TASK ITEM: Give the listing below again exactly, but without any of its pictures.

GIVEN INFORMATION:
<<<<
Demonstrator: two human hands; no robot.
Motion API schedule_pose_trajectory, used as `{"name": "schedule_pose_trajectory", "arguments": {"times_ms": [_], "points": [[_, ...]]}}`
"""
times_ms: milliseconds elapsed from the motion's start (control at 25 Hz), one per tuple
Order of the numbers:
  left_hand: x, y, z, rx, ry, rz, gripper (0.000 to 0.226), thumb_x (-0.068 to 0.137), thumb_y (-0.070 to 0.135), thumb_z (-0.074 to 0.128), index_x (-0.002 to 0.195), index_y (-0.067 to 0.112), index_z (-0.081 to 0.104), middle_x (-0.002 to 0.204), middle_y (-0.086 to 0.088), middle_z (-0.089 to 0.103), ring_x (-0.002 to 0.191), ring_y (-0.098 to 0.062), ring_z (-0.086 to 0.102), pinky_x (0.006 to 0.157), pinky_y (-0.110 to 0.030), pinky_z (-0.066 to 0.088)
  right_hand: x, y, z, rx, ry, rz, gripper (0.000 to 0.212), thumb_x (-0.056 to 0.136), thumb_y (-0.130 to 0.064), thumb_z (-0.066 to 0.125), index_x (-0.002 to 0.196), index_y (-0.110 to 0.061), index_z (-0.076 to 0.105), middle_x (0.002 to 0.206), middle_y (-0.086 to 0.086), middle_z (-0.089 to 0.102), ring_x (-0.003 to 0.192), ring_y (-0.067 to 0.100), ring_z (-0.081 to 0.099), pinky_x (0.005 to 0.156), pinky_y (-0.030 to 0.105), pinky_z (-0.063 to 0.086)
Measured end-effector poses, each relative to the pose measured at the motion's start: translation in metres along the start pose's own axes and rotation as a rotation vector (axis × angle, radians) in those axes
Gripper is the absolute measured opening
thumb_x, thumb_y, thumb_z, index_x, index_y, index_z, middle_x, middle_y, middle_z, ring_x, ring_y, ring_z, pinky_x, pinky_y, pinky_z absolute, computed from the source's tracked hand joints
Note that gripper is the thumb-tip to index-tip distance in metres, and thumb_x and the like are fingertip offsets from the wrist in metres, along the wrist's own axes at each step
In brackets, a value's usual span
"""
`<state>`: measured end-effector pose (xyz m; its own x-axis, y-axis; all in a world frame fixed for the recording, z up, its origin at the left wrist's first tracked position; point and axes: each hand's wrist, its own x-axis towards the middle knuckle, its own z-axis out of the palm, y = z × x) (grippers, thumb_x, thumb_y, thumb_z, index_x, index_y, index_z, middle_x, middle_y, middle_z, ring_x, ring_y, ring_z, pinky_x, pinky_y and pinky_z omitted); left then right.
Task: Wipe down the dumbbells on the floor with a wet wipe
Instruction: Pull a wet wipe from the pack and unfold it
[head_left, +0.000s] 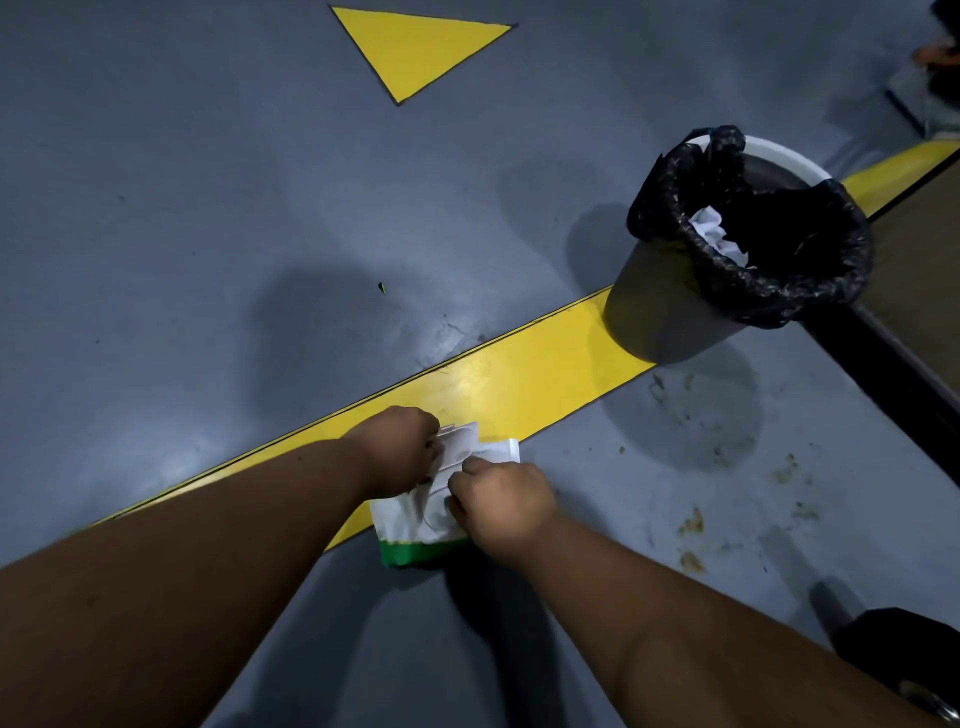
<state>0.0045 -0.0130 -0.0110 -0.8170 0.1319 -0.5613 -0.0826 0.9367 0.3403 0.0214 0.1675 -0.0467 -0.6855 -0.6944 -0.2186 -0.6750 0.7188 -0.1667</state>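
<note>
While both arms reached down to the grey painted floor (208, 208), the white soft pack of wet wipes with a green bottom edge (415, 540) lay flat there, partly across the wide yellow floor stripe (519, 384). The left hand (397, 449) had its grip curled around the raised white lid flap (460, 441) at the top of the pack, knuckles up. The right hand (501, 506) sat just beside it, fingers curled and pinching the white wipe material at the pack's opening, so both hands were closed on something and touching the pack.

As for the dumbbells, only 1 dark black dumbbell end (904, 660) showed, down in the lower right corner on the floor, well apart from the hands and partly cut off by the frame edge.

Further along the stripe stood a grey round bin (660, 306) lined with a black plastic bag (810, 296), with crumpled white paper (714, 234) inside. A yellow triangle marking (415, 47) was painted on the floor at the far side, and some brownish stains (691, 522) spotted the floor near the right arm.
</note>
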Motion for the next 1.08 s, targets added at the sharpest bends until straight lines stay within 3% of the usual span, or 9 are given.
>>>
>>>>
SOLUTION TO THIS EXERCISE:
Demonstrator: two human hands; no robot.
Motion API schedule_pose_trajectory, used as `{"name": "schedule_pose_trajectory", "arguments": {"times_ms": [_], "points": [[_, ...]]}}`
"""
times_ms: milliseconds elapsed from the motion's start (control at 25 Hz), one per tuple
Order of the numbers:
  left_hand: x, y, z, rx, ry, rz, gripper (0.000 to 0.226), thumb_x (-0.068 to 0.137), thumb_y (-0.070 to 0.135), thumb_z (-0.074 to 0.128), index_x (-0.002 to 0.195), index_y (-0.067 to 0.112), index_z (-0.081 to 0.104), middle_x (-0.002 to 0.204), middle_y (-0.086 to 0.088), middle_z (-0.089 to 0.103), ring_x (-0.002 to 0.191), ring_y (-0.098 to 0.062), ring_z (-0.086 to 0.102), pinky_x (0.006 to 0.157), pinky_y (-0.110 to 0.030), pinky_z (-0.066 to 0.088)
  right_hand: x, y, z, rx, ry, rz, gripper (0.000 to 0.212), thumb_x (-0.056 to 0.136), thumb_y (-0.130 to 0.064), thumb_z (-0.066 to 0.125), index_x (-0.002 to 0.196), index_y (-0.110 to 0.061), index_z (-0.076 to 0.105), middle_x (0.002 to 0.206), middle_y (-0.086 to 0.086), middle_z (-0.089 to 0.102), ring_x (-0.003 to 0.192), ring_y (-0.067 to 0.100), ring_z (-0.081 to 0.099), pinky_x (0.005 to 0.156), pinky_y (-0.030 to 0.105), pinky_z (-0.063 to 0.086)
Measured end-effector poses, each relative to the pose measured at the motion's start: translation in metres along the start pose's own axes and rotation as a rotation vector (axis × angle, radians) in those axes
Gripper is the absolute measured opening
thumb_x, thumb_y, thumb_z, index_x, index_y, index_z, middle_x, middle_y, middle_z, ring_x, ring_y, ring_z, pinky_x, pinky_y, pinky_z absolute, computed from the source's tracked hand joints
Note that gripper is the thumb-tip to index-tip distance in metres, and thumb_x and the like are fingertip offsets from the wrist in metres, along the wrist's own axes at each step
In brackets, a value's usual span
"""
`<state>`: measured end-effector pose (xyz m; its own x-axis, y-axis; all in a world frame fixed for the recording, z up, its origin at the left wrist's first tracked position; point and axes: each hand's wrist, its own x-axis towards the middle knuckle, its own z-axis out of the palm, y = z × x) (grippers, thumb_x, thumb_y, thumb_z, index_x, index_y, index_z, middle_x, middle_y, middle_z, ring_x, ring_y, ring_z, pinky_x, pinky_y and pinky_z omitted); left then right.
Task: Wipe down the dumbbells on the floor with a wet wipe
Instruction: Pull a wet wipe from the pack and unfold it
[head_left, +0.000s] 
<state>0.0045 -0.0130 -0.0110 -0.8170 0.1319 -0.5613 -0.0826 0.9367 0.3403 0.0214 0.1675 -0.0467 -0.6855 -0.6944 -0.2186 -0.6750 0.7188 -0.1667</state>
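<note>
While both arms reached down to the grey painted floor (208, 208), the white soft pack of wet wipes with a green bottom edge (415, 540) lay flat there, partly across the wide yellow floor stripe (519, 384). The left hand (397, 449) had its grip curled around the raised white lid flap (460, 441) at the top of the pack, knuckles up. The right hand (501, 506) sat just beside it, fingers curled and pinching the white wipe material at the pack's opening, so both hands were closed on something and touching the pack.

As for the dumbbells, only 1 dark black dumbbell end (904, 660) showed, down in the lower right corner on the floor, well apart from the hands and partly cut off by the frame edge.

Further along the stripe stood a grey round bin (660, 306) lined with a black plastic bag (810, 296), with crumpled white paper (714, 234) inside. A yellow triangle marking (415, 47) was painted on the floor at the far side, and some brownish stains (691, 522) spotted the floor near the right arm.
</note>
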Motion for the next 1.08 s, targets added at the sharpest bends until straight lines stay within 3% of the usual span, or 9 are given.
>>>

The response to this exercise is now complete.